Fencing, crashes and hangs on system with Mulitpath and OCFS2
This document (7000097) is provided subject to the disclaimer at the end of this document.
Environment
SUSE Linux Enterprise Server 9 All Support Packs
Situation
- OCFS2 fences a node
- The cluster is unstable
- Hangs or crashes are observed
Resolution
The polling policy for MPIO is the time in seconds where a path is checked. The default setting is 5, however, in many situations this number is adjusted higher.
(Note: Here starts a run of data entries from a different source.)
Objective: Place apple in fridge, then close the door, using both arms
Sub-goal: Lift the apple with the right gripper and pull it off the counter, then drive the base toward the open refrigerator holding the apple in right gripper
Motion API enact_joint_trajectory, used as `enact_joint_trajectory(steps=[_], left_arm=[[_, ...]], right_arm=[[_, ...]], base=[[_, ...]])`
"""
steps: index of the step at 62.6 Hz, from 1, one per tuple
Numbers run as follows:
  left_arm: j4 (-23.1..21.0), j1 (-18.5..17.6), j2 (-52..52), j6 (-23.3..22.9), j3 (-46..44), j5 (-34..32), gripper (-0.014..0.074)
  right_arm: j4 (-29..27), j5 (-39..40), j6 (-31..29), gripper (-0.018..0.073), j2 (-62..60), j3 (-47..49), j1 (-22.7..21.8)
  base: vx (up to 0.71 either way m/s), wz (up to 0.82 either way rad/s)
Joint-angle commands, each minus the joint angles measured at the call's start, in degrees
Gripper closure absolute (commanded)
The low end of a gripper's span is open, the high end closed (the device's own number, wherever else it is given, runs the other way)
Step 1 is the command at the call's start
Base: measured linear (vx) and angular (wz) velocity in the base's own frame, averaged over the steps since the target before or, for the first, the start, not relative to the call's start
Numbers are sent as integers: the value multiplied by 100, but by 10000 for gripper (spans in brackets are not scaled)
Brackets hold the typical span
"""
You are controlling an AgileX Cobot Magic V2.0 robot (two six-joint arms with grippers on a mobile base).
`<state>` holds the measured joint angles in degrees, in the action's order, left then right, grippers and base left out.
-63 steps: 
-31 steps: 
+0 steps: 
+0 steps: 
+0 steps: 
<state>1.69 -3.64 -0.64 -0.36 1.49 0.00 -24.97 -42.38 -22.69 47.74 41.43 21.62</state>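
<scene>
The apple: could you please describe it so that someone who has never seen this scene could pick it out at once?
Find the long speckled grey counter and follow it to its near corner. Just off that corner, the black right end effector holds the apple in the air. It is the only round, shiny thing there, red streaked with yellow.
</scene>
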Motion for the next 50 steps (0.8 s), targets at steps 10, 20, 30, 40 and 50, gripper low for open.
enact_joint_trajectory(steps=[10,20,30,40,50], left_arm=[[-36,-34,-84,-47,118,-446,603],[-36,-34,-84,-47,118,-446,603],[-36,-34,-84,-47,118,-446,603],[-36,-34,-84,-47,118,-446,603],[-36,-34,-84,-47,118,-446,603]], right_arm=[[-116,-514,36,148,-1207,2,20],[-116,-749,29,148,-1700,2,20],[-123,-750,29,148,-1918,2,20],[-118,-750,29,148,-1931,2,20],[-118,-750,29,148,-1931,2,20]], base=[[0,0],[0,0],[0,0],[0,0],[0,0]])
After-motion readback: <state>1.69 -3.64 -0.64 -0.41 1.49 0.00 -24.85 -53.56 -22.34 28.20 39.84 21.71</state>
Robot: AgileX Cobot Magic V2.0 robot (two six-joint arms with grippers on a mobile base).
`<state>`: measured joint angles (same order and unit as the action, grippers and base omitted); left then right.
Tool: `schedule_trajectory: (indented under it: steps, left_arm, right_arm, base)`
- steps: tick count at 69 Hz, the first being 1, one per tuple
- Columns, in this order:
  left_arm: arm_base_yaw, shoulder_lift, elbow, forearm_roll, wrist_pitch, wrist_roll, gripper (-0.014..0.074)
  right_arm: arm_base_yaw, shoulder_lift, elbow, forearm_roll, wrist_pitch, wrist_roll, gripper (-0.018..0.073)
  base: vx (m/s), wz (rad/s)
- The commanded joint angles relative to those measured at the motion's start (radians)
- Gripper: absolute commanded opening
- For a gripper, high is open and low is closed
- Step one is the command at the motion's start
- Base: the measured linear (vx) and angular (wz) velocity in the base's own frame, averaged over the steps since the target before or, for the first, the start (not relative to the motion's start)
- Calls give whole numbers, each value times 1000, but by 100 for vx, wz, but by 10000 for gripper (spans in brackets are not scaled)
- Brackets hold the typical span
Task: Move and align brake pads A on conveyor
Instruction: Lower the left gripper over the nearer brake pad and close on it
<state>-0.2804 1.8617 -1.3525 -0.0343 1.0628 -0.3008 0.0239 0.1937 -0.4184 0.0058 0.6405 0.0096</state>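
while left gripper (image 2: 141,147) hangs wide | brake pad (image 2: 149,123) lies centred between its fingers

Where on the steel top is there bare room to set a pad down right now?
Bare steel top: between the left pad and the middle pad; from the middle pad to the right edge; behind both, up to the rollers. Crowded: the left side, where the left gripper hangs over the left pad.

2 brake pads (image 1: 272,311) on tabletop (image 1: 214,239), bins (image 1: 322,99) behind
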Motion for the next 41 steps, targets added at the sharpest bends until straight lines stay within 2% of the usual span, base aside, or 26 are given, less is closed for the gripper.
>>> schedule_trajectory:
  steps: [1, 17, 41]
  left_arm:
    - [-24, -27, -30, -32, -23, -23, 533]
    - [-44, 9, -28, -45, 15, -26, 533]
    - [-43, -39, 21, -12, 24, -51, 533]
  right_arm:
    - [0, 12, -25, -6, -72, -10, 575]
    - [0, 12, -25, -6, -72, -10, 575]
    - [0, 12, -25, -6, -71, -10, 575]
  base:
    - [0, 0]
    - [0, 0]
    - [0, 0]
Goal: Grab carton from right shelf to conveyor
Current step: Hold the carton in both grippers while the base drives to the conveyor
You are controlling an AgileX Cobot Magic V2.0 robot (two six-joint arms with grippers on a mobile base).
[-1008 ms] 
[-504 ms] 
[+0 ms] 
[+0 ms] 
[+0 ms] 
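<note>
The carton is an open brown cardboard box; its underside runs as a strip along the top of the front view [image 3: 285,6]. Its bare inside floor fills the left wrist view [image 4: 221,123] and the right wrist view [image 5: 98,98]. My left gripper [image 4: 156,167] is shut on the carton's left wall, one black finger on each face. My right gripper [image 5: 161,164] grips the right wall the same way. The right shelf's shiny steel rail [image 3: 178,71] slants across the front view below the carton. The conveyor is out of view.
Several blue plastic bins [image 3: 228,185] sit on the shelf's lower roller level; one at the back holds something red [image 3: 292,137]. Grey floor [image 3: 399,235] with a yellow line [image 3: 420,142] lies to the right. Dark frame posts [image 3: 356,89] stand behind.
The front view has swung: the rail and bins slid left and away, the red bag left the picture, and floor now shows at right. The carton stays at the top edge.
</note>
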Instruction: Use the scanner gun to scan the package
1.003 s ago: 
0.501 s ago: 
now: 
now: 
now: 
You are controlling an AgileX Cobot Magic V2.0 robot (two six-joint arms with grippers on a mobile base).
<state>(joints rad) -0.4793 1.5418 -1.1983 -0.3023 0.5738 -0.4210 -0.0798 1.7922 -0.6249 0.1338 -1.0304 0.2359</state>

The default OCFS2 heartbeat is set to 7. Under circumstances where MPIO settings have not been adjusted, modifications should not be need.
To fix this situation either the polling_interval in /etc/multipath.conf needs to be lower than the O2CB_HEARTBEAT_THRESHOLD in /etc/sysconfig/o2cb.
non-working configruation
The following is an example of a non-working configuration.
/etc/multipath.conf
udev_dir /dev
polling_interval 10
default_selector "round-robin 0"
default_path_grouping_policy multibus
rr_weight priorities
failback immediate
no_path_retry queue
}
devnode_blacklist {
devnode "^(ram|raw|loop|fd|md|dm-|sr|scd|st)[0-9]*"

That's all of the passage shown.